### Given data

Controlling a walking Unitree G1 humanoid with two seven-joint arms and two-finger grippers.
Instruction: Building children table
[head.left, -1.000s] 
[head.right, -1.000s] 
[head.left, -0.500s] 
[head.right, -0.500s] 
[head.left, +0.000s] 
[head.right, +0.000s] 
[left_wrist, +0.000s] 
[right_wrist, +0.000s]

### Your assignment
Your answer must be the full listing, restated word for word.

### Solution to this problem
Controlling a walking Unitree G1 humanoid with two seven-joint arms and two-finger grippers.
Instruction: Building children table
[head.left, -1.000s] 
[head.right, -1.000s] 
[head.left, -0.500s] 
[head.right, -0.500s] 
[head.left, +0.000s] 
[head.right, +0.000s] 
[left_wrist, +0.000s] 
[right_wrist, +0.000s]

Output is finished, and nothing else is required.